Seamlessly collecting all kinds of different meta-data about your files (and other things) in one central place makes Nepomuk a really powerful technology for organizing and accessing your documents. Especially the prospect of being able to rely on your Computer to automatically remember any helpful meta-info (like download locations) sounds exciting.
When these possibilities will be more fully exploited in the future, extremely complex information systems might arise – which is not a problem, as long as it all serves to allow applications to assist the user in managing his documents and other data more easily and efficiently. At some point, however, having tons of interesting but undifferentiated information about any specific item (e.g. document) just “pile up” over time in “one big pot” might make it increasingly difficult for an application (say, desktop search) to really make full use of it.
Take, for a hypothetical example, a rich text document created by the user using his favorite Nepomuk-aware text processor.
- Case A: The user makes the effort to manually tag the document as “letter”. Nepomuk should obviously from then on treat the document as a letter.
- Case B: The word processor reports that the user started working on the document by loading the “personal letter” template. But did he really go on to create a letter in the end? Nepomuk can't know for sure. On the other hand, seeing as this might be the only meta-info that exists about the document, should it really be discarded altogether?
- Case C: A Nepomuk plugin scans all rich text documents in the database, and inside this one it finds salutation and complimentary close phrases in the places where you'd expect them in a letter, so it concludes it's probable that this is a letter. Still, does this suffice for automatically tagging the document as a letter as if the user himself had tagged it?

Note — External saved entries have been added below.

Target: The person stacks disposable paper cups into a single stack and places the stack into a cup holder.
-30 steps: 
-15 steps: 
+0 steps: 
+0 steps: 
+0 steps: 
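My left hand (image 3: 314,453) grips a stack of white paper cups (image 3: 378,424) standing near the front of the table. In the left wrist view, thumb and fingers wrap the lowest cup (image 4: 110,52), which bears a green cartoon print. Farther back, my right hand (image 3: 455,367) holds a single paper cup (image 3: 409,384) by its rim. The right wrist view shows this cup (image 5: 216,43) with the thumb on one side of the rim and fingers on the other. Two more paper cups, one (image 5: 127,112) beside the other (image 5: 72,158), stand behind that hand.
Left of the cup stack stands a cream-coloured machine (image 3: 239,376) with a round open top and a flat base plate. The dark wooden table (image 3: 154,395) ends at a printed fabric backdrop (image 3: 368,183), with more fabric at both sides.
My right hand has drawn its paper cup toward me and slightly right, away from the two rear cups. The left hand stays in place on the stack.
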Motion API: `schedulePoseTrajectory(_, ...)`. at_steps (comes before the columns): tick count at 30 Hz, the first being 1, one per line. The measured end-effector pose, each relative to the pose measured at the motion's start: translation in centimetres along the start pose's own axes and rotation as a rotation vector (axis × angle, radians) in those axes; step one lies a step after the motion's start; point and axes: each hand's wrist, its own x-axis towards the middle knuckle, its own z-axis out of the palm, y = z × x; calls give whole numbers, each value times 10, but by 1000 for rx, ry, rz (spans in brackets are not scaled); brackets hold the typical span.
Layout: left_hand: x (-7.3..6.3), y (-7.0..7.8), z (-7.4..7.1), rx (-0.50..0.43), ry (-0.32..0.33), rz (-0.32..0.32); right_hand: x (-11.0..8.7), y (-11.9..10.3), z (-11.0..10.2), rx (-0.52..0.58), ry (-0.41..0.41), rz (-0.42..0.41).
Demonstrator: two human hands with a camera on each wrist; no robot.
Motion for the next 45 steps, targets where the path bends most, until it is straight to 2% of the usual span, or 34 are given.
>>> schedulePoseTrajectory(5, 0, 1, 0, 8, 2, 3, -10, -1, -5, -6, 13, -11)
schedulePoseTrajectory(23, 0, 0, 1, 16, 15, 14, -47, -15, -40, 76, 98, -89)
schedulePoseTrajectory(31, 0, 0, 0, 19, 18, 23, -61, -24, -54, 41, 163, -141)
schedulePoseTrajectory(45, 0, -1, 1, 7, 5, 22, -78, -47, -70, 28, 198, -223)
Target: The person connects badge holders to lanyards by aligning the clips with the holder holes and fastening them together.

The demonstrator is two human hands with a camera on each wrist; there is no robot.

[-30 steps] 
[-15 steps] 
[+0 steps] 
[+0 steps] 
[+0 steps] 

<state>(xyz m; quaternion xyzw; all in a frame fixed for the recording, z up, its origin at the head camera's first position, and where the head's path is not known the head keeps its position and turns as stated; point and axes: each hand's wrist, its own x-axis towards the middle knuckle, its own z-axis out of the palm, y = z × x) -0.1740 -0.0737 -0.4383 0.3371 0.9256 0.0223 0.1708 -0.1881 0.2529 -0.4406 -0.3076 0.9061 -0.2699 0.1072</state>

So I propose that in addition to having Nepomuk collect from different sources all kinds of meaningful properties about it's items in accordance to it's ontologies (like the “is a letter” property for a document), there should also be some unified way of “qualifying” these property-to-thing connections regarding their reliability/source/scope of validity and so on. So instead of merely saving unqualified connections like “x is y”, you might save things like:
- “x is y (by user input)”
- “x is y (by heuristic algorithm, medium credibility)”
- “x is y (by heuristic algorithm, high credibility) (source: post-processing plugin)”
- “x is y (by circumstantial evidence, low credibility) (source: original application)”
and so on, using some kind of “qualifier”-ontology.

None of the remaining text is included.